I. B. : Et combien investissentils pour devenir propriétaires ?


C. P. : Ils achètent en moyenne un bien de 160 000 euros avec un emprunt de 150 000 euros.



I. B. : De quelles aides à l'accession à la propriété peuvent-ils tirer parti ?


C. P. : Les primo-accédants ont bien perçu les avantages du plan de relance, mais ils doivent être conseillés. S'ils n'optimisent pas les différentes solutions possibles, beaucoup d'entre eux ne pourront pas réaliser leur opération. Leur dispositif favori, depuis le 15 janvier 2009, est le doublement du nouveau prêt à 0 % dans le neuf. L'impact du dispositif est très net dans nos résultats : + 30 % de prêts ennombre et + 80 % en volume.


Seul l'immobilier neuf bénéficie du doublement du prêt. Le plan de relance l'avantage considérablement par rapport à l'ancien.



I. B. : Cela incite-t-il les acquéreurs à opter plutôt pour le neuf que l'ancien ?

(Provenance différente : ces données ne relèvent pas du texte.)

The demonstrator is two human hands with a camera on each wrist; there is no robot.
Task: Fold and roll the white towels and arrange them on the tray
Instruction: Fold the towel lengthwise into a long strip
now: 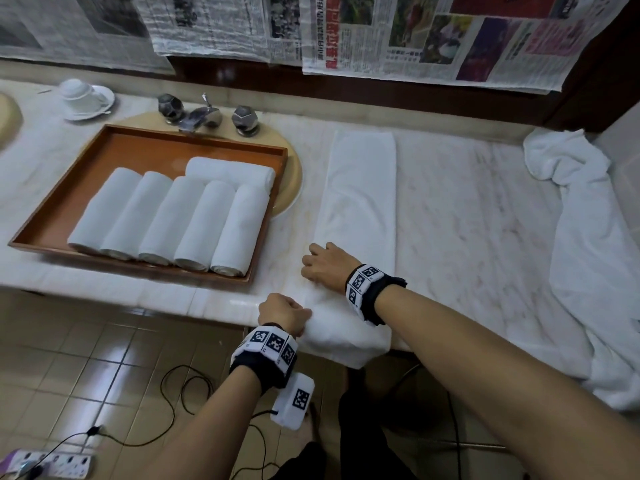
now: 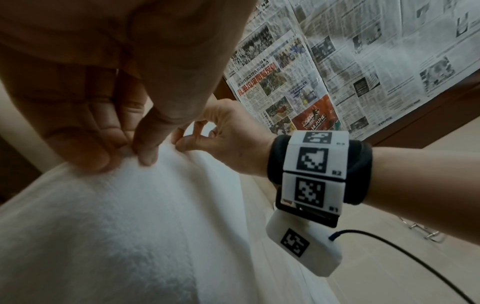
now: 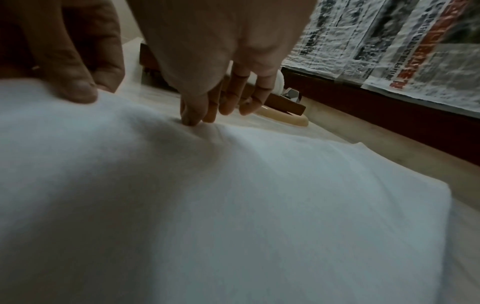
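On the tray [image 1: 62, 216]: six rolled towels [image 1: 166, 220] | hands [image 1: 323, 268] pinch folded towel [image 1: 360, 188]

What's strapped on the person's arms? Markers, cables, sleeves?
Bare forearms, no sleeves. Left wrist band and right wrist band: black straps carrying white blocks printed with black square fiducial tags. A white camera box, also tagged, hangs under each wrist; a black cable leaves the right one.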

C. P. : Sans doute, surtout là où le foncier demeure accessible. En utilisant les aides à bon escient, ils peuvent gagner 15 à 20 % sur leur investissement dans le neuf.

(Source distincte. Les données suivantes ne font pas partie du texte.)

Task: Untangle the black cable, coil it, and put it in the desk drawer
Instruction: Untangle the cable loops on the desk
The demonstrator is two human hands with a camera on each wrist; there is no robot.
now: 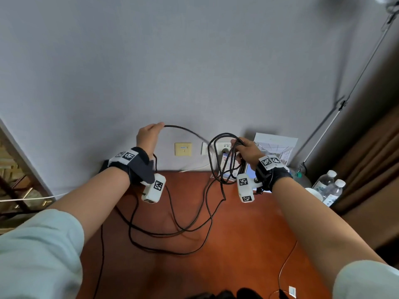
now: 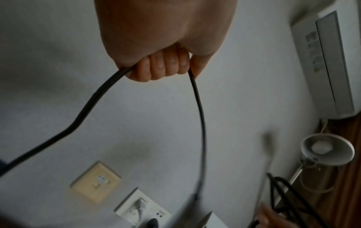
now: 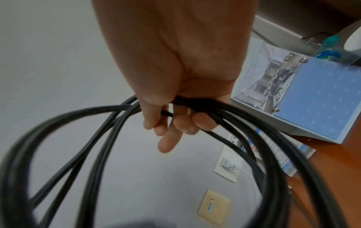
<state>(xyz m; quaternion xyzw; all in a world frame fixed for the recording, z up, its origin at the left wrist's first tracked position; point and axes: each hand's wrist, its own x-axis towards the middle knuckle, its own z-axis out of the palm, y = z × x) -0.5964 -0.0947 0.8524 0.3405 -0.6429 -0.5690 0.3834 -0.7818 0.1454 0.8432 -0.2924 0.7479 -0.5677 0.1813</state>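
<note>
A long black cable (image 1: 172,231) sprawls in loose loops over the red-brown desk (image 1: 248,244). My right hand (image 1: 244,147) is raised near the wall and grips a bundle of several coiled loops (image 3: 101,138) of it. My left hand (image 1: 151,132) is raised to the left, fingers (image 2: 162,66) curled round a single strand (image 2: 201,115) that arcs across to the coil. From the left hand another stretch (image 2: 84,114) drops down to the desk. No drawer is in view.
Wall plates (image 1: 183,149) and a socket with a white plug (image 1: 224,151) sit just behind the hands. A blue binder (image 3: 316,98) and leaflets stand at the back right, with water bottles (image 1: 330,186) and a lamp pole (image 1: 345,100) further right. A thin white wire (image 1: 282,270) lies front right.
</note>
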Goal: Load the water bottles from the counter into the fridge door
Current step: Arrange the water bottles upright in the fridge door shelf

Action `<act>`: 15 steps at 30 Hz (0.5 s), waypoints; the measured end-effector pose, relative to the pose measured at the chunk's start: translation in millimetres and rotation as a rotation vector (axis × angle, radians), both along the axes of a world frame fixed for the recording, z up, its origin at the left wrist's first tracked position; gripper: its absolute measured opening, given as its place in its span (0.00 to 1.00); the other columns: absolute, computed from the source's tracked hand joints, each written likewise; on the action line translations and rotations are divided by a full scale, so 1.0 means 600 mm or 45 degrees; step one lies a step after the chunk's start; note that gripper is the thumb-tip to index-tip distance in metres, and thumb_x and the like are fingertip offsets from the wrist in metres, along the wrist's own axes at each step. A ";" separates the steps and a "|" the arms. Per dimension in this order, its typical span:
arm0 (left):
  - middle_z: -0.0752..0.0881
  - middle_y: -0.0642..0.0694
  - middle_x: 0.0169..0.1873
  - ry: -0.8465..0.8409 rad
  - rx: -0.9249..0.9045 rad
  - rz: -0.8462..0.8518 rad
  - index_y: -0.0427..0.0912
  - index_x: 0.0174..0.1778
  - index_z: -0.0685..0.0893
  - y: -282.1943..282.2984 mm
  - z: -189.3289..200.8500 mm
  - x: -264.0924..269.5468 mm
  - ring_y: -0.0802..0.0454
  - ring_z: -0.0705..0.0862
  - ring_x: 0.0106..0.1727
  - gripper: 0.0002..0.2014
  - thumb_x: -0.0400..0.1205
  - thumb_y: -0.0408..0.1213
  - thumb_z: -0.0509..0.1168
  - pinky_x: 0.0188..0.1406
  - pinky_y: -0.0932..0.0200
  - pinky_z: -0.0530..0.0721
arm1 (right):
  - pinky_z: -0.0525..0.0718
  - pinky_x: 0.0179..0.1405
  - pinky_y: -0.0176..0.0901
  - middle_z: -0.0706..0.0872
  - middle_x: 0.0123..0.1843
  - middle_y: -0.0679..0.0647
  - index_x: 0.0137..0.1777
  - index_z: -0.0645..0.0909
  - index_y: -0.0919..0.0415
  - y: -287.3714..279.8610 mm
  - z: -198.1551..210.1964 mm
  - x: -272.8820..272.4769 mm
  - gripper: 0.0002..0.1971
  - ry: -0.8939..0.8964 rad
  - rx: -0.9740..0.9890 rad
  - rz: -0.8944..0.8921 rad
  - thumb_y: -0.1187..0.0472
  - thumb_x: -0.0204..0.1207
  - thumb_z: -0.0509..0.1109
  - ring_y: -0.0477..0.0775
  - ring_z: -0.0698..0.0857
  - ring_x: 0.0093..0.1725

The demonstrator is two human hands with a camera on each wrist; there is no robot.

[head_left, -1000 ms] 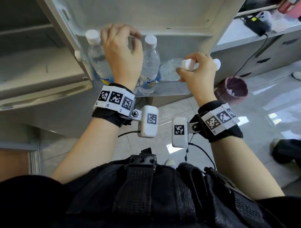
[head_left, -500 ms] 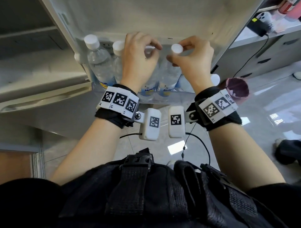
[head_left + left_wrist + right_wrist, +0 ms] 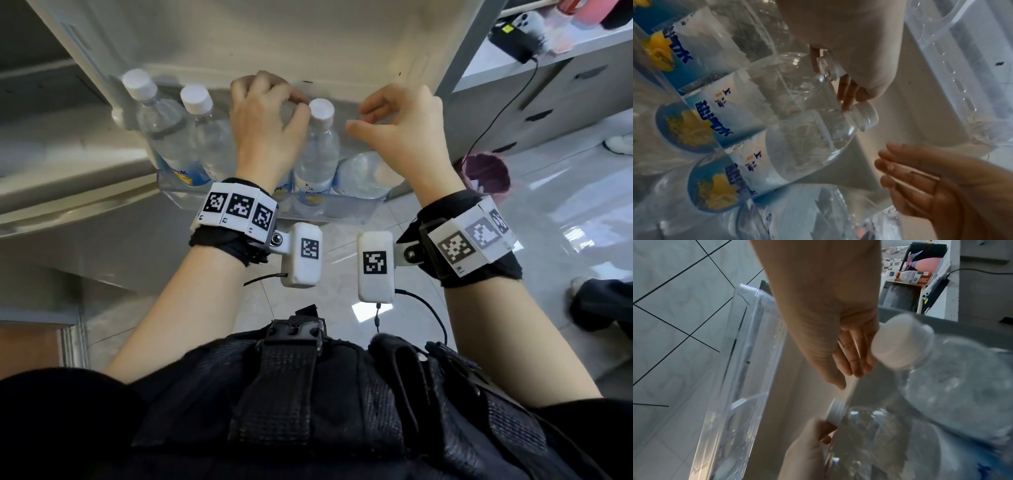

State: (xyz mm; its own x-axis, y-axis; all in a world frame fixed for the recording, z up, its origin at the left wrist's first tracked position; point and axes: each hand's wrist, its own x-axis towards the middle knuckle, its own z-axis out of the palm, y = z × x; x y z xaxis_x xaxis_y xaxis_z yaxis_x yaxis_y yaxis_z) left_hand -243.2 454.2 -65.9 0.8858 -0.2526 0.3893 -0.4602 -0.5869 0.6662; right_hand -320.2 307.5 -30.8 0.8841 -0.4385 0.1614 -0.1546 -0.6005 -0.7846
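Several clear water bottles with white caps and blue labels stand in the clear door shelf [image 3: 342,214]. My left hand [image 3: 291,102] has its fingers curled round the cap of a middle bottle [image 3: 826,65], which the hand hides in the head view. Its thumb sits beside the neighbouring bottle's cap [image 3: 322,108]. My right hand [image 3: 370,116] hovers to the right with loosely bent fingers and holds nothing. Below it stands the rightmost bottle [image 3: 366,174], whose cap [image 3: 900,344] is close to my right fingers [image 3: 857,363]. Two more bottles [image 3: 161,137] stand at the shelf's left end.
The fridge body [image 3: 51,154] is on the left. A purple bin [image 3: 486,174] stands on the tiled floor to the right. The counter behind it carries a black charger [image 3: 513,37] with a cable. Someone's foot [image 3: 599,301] is at the right edge.
My right hand stood its bottle upright in the shelf, let go of the cap and drew away to the right. My left hand moved right along the row and stays on a cap.
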 end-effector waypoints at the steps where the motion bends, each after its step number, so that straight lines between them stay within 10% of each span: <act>1: 0.83 0.41 0.54 0.030 0.006 0.022 0.43 0.48 0.87 -0.003 0.003 -0.006 0.38 0.71 0.64 0.21 0.75 0.50 0.52 0.61 0.56 0.68 | 0.79 0.35 0.22 0.85 0.35 0.47 0.45 0.86 0.60 -0.009 -0.002 -0.008 0.11 0.000 -0.003 -0.042 0.56 0.66 0.77 0.33 0.80 0.29; 9: 0.77 0.46 0.66 0.048 0.199 0.184 0.47 0.56 0.84 -0.016 -0.003 -0.037 0.38 0.60 0.76 0.21 0.76 0.58 0.62 0.75 0.35 0.60 | 0.70 0.30 0.34 0.77 0.36 0.46 0.49 0.83 0.55 -0.048 -0.043 -0.067 0.26 0.156 0.045 -0.062 0.38 0.57 0.79 0.38 0.74 0.33; 15: 0.79 0.50 0.65 0.048 0.316 0.248 0.48 0.57 0.82 -0.024 0.008 -0.043 0.41 0.60 0.77 0.23 0.73 0.58 0.68 0.73 0.37 0.59 | 0.72 0.30 0.30 0.79 0.35 0.47 0.48 0.79 0.56 -0.033 -0.063 -0.071 0.20 0.088 0.066 -0.040 0.49 0.61 0.80 0.46 0.79 0.36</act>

Parmi les autres aides possibles, se trouve le Pas (prêt à l'accession sociale), moins visible, mais donnant droit à l'APL. C'est un produit pour de plus petits revenus que le Crédit Foncier maîtrise bien puisqu'il distribue environ un Pas sur trois dans l'Hexagone. La plus récente des aides, le passfoncier, est lourde et complexe à mettre en oeuvre, mais commence à bien fonctionner.

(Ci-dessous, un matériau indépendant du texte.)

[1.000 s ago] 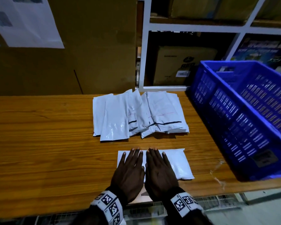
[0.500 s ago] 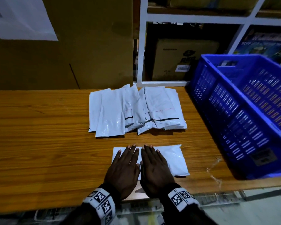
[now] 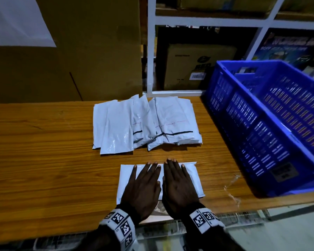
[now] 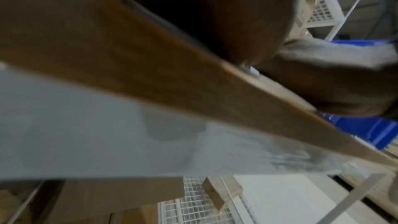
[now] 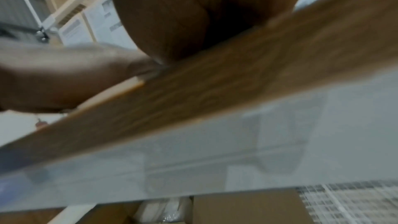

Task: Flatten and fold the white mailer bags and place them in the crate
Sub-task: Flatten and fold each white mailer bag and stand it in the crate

Depuis la fin de l'année, elle s'applique aussi au collectif en permettant de ne rembourser dans un premier temps que le bâti (70 % du coût de l'opération) puis, dans un second temps, le terrain. Elle est par ailleurs éligible à la TVA réduite à 5,5 % au lieu de 19,6 %.



I. B. : Mais que se passe-t-il quand l'acquéreur en passfoncier revend rapidement, par exemple pour acheter plus grand ?


C. P. : Les textes d'application n'apportent pas de précisions spécifiques. Une instruction est en attente sur le sujet. Au Crédit Foncier, nous prévenons nos clients que, s'ils revendent dans les cinq ans, ils courent le risque de devoir rembourser l'avantage de TVA, dont ils ont bénéficié lors de l'achat. Cependant, une réponse officielle a été demandée aux pouvoirs publics, et des dispositions à ce sujet pourraient intervenir prochainement.